When Carlo Guzzi designed his first motorcycle in 1919, he chose Genova as the site for setting up the Società Anonima Moto Guzzi (Anonymous Moto Guzzi Society). The Parodi, his financiers, were Genovese ship-owners, and Carlo was also half Genovese. Furthermore, Genova was a city at the forefront of the mechanics sector due to the presence of Ansaldo. It was also upset by social upheaval, while the newly born enterprise needed a calm production environment. Madello del Lario, Guzzi’s town, turned out to be the winning choice for this. It was 15th March 1921.
At the end of that year, the Guzzi plant had stretched to 300 mq and employed 17 workers. The company was destined to grow to a staff of 1,590 during the 1950s (the highest count ever reached) expanding to 54,000 sqm. Thanks to its presence, it instantly created a demand in the area of Mandello, which favoured the settling of firms related to engines like Gilardoni Cilindri (cylinders) and Lafranconi Silenziatori (silencers).
Once production set off, Moto Guzzi overcame the 1930s crisis and the Second World War by building motorcycles for the army, however the company also built a reputation in the world of motorbike racing. Before abandoning the races in 1957, Guzzi collected 11 world speed records, 14 world championships, 55 foreign championships and 50 national speed championships. The key to success is aereodynamics. Models for racing and road use, such as Falcone, Condor, Cardellino, Airone, Galletto, underline this common denominator. As indeed does the emblem, an eagle spreading its wings, symbol of the royal Marines adopted in remembrance of Giovanni Ravelli, a pilot who died during a flight, and was a friend of Carlo Guzzi’s.
The establishment immediately followed a path of innovation. In the post-war period the company possesed two central electrical power generators, one radio tower to communicate with the subsidiaries of Milano and Genova, and a private fuel distributor, not to mention the very first Wind Gallery for tests on motorcycles. Furthermore, Moto Guzzi also made his way in the sectors of three-wheeler vans and agricultural machinery.
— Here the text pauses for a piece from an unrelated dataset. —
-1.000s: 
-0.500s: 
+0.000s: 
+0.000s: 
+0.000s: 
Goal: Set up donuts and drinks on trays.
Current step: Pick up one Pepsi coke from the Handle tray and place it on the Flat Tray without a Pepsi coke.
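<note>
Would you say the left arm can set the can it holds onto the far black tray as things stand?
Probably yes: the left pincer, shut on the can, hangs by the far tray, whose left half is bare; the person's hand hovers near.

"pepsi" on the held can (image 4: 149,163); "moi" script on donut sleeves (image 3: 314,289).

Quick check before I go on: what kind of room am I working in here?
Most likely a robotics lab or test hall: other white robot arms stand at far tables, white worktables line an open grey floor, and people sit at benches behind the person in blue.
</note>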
As the production grew, the bond with the city and its inhabitants became stronger, with many locals employed in the plant. Their freetime was also taken into consideration with the provision of after-work spaces mainly used for making music. And outside the company facilities, artists, writers and film-makers associated their own name and own realisations to the mythical Guzzi. Today the company based in Mandello is part of the Piaggio Group & Co S.p.a. as well as the Aprilia group, which already included Moto Guzzi.